If you didn't know that people were dying in these attacks, it would be almost humorous. When the commentator came out in his kaffiyeh and all dressed in camo, I nearly fell off the couch. As the men fired off the mortars, I said out loud, "Why do boys always like to blow things up? This is just a more lethal version of the potato gun." And I asked, rhetorically, "I wonder how many of my male friends have played around with potato guns?" My friend's fiance sheepishly raised his hand.
We watched the footage for about 30 minutes, my Iraqi friend whispering "Khatiya!" (Pity! or Poor thing!) when each bomb went off. It really was sickening.
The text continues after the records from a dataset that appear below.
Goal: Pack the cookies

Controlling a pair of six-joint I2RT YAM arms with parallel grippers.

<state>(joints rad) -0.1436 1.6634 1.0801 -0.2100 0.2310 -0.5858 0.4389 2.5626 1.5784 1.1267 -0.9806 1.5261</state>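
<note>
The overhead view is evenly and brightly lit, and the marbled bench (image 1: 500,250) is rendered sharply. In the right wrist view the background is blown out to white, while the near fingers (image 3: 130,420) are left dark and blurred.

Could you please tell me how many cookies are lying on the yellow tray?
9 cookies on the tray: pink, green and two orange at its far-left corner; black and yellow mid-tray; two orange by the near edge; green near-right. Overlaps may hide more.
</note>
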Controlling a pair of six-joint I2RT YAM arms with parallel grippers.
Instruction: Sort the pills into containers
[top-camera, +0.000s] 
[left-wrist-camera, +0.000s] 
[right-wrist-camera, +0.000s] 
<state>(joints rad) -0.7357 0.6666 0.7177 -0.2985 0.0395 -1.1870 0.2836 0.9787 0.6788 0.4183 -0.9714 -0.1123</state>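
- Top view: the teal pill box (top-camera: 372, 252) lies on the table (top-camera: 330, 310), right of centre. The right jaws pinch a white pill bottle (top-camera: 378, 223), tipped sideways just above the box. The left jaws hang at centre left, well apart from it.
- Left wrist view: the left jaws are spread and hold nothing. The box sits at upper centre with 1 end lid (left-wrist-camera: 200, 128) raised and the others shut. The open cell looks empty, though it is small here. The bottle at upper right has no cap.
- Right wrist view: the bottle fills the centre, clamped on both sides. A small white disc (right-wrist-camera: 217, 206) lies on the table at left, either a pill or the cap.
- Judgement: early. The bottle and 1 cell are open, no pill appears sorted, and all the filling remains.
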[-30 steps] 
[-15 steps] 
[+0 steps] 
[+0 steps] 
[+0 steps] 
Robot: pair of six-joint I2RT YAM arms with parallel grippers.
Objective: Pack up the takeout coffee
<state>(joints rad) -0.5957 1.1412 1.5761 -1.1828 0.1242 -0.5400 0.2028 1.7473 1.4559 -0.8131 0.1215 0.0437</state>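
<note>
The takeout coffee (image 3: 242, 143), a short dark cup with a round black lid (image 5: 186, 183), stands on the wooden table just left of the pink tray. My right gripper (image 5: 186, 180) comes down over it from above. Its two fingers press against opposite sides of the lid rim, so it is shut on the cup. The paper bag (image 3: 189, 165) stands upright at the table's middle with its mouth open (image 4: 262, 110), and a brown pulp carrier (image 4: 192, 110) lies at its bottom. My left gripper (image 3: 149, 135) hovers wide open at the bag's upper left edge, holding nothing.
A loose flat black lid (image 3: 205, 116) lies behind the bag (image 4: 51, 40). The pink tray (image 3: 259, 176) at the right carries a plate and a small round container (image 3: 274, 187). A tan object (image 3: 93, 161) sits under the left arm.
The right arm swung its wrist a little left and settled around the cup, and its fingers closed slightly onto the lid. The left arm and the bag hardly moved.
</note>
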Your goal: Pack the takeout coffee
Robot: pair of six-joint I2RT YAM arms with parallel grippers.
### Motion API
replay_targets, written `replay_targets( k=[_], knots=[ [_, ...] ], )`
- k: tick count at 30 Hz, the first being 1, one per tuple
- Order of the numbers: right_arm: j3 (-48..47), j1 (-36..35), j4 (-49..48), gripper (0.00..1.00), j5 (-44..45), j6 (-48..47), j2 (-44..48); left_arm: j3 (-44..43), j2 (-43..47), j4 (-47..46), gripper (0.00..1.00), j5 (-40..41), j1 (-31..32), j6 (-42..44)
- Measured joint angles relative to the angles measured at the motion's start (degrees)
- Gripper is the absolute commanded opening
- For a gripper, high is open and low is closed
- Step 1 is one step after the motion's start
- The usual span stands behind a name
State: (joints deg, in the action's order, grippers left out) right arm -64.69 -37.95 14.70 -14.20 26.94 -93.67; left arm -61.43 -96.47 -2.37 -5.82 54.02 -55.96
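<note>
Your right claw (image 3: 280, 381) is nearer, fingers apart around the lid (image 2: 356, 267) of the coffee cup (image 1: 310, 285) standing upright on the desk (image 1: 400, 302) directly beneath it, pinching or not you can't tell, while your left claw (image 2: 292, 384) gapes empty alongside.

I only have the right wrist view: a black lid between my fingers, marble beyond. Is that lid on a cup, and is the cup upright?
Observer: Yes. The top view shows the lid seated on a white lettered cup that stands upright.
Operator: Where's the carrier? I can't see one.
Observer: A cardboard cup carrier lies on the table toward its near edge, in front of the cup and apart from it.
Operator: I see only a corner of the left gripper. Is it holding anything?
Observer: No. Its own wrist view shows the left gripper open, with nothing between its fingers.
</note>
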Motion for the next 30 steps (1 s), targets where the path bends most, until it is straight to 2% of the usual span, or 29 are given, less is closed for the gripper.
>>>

The footage moved on to showing scenes of Iraqis being detained, cuffed and hooded, of house raids, and other indignities that the Iraqis suffer at the hands of the foreign and Iraqi troops. My friend had told me that this program was first broadcast from Baghdad but after the Iraqi government realized that the images took on a decidedly anti-occupation slant and actually seemed to be encouraging the insurgency, Al Zawraa' was shut down. But somehow and somewhere, they are now continuing their broadcasts.
My friends heard about it when they were downtown shopping. In one of the shops, Al Zawraa' was playing on the T.V. When they were asked, the guys in the shop all indicated that they watch it because they supported the insurgency in Iraq.
Personally, when I view such things, I feel that much (but not all) of the insurgency would evaporate if the foreign troops were gone. The emphasis of the channel was definitely anti-U.S. troops, no footage was shown of Iraqi troops or police, atleast not that I could see. But knowing the enthusiasm that American boys have for their own potato guns (oh, if only that is what they could fight with), I don't see an end in sight.
It seems to me that Al Zawraa' could be easily spoofed and made to look foolish (it was doing a pretty good job of it without even trying, if you ask me). I had an Iraqi friend last year who showed me a film he had made with his buddies back in Baghdad, spoofing, of all things, kidnappings and beheadings. It seems that that would be one way to handle Al Zawraa'. I don't like or support the occupation but what they are doing is just as bad.